**YOUR OBJECTIVE**
The listing has to be given again in full and exactly.

**DATA BLOCK**
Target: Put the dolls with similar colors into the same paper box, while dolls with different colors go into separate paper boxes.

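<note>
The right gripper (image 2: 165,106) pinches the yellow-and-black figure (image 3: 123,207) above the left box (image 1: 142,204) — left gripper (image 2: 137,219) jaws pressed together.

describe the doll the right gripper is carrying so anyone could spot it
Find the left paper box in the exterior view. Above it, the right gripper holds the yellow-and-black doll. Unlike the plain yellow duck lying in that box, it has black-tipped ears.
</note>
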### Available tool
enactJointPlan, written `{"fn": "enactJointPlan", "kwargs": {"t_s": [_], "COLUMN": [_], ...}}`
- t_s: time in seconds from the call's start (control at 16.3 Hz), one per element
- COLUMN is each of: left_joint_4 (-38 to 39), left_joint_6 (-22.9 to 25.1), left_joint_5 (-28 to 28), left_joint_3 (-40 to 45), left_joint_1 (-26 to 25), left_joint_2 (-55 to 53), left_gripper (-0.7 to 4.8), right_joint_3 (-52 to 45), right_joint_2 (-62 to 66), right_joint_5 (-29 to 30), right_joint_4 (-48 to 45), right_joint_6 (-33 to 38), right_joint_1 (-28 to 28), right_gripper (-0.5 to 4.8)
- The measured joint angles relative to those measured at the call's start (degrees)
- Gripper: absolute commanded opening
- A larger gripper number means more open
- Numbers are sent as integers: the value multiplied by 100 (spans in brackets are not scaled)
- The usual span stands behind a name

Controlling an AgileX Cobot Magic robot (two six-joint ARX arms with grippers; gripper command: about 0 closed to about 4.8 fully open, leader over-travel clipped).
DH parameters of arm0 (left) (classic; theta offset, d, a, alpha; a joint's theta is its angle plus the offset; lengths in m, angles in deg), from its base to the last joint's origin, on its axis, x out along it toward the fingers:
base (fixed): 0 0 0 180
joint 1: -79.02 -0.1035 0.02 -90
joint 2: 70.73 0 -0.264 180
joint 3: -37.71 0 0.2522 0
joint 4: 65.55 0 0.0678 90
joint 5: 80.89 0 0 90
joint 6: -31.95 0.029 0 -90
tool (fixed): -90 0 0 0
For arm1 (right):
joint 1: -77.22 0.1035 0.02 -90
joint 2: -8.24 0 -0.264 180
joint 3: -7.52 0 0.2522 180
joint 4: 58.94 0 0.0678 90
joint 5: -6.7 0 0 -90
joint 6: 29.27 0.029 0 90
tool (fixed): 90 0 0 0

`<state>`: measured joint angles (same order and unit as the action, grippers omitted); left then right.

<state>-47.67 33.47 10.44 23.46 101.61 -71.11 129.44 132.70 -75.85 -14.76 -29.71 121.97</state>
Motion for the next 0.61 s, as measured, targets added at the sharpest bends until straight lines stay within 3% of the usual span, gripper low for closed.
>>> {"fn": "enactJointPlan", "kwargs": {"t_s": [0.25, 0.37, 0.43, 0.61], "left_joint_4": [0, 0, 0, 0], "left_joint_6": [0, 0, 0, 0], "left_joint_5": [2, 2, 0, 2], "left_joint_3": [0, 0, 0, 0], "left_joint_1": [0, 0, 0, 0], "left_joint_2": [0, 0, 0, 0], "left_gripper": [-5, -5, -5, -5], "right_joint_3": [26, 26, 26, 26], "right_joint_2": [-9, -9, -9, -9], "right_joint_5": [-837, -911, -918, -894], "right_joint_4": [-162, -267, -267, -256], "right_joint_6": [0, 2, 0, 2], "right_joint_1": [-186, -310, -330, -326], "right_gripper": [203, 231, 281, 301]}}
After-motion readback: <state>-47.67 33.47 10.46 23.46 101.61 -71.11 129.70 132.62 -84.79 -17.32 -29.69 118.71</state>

**YOUR SOLUTION**
Target: Put the dolls with similar colors into the same paper box, while dolls with different colors go into separate paper boxes.

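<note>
The right gripper (image 2: 165,106) pinches the yellow-and-black figure (image 3: 123,207) above the left box (image 1: 142,204) — left gripper (image 2: 137,219) jaws pressed together.

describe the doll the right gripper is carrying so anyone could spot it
Find the left paper box in the exterior view. Above it, the right gripper holds the yellow-and-black doll. Unlike the plain yellow duck lying in that box, it has black-tipped ears.
</note>
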### Available tool
enactJointPlan, written `{"fn": "enactJointPlan", "kwargs": {"t_s": [_], "COLUMN": [_], ...}}`
- t_s: time in seconds from the call's start (control at 16.3 Hz), one per element
- COLUMN is each of: left_joint_4 (-38 to 39), left_joint_6 (-22.9 to 25.1), left_joint_5 (-28 to 28), left_joint_3 (-40 to 45), left_joint_1 (-26 to 25), left_joint_2 (-55 to 53), left_gripper (-0.7 to 4.8), right_joint_3 (-52 to 45), right_joint_2 (-62 to 66), right_joint_5 (-29 to 30), right_joint_4 (-48 to 45), right_joint_6 (-33 to 38), right_joint_1 (-28 to 28), right_gripper (-0.5 to 4.8)
- The measured joint angles relative to those measured at the call's start (degrees)
- Gripper: absolute commanded opening
- A larger gripper number means more open
- Numbers are sent as integers: the value multiplied by 100 (spans in brackets are not scaled)
- The usual span stands behind a name

Controlling an AgileX Cobot Magic robot (two six-joint ARX arms with grippers; gripper command: about 0 closed to about 4.8 fully open, leader over-travel clipped).
DH parameters of arm0 (left) (classic; theta offset, d, a, alpha; a joint's theta is its angle plus the offset; lengths in m, angles in deg), from its base to the last joint's origin, on its axis, x out along it toward the fingers:
base (fixed): 0 0 0 180
joint 1: -79.02 -0.1035 0.02 -90
joint 2: 70.73 0 -0.264 180
joint 3: -37.71 0 0.2522 0
joint 4: 65.55 0 0.0678 90
joint 5: 80.89 0 0 90
joint 6: -31.95 0.029 0 -90
tool (fixed): -90 0 0 0
For arm1 (right):
joint 1: -77.22 0.1035 0.02 -90
joint 2: -8.24 0 -0.264 180
joint 3: -7.52 0 0.2522 180
joint 4: 58.94 0 0.0678 90
joint 5: -6.7 0 0 -90
joint 6: 29.27 0.029 0 90
tool (fixed): 90 0 0 0

`<state>`: measured joint angles (same order and unit as the action, grippers omitted); left then right.

<state>-47.67 33.47 10.44 23.46 101.61 -71.11 129.44 132.70 -75.85 -14.76 -29.71 121.97</state>
Motion for the next 0.61 s, as measured, targets added at the sharpest bends until straight lines stay within 3% of the usual span, gripper low for closed.
>>> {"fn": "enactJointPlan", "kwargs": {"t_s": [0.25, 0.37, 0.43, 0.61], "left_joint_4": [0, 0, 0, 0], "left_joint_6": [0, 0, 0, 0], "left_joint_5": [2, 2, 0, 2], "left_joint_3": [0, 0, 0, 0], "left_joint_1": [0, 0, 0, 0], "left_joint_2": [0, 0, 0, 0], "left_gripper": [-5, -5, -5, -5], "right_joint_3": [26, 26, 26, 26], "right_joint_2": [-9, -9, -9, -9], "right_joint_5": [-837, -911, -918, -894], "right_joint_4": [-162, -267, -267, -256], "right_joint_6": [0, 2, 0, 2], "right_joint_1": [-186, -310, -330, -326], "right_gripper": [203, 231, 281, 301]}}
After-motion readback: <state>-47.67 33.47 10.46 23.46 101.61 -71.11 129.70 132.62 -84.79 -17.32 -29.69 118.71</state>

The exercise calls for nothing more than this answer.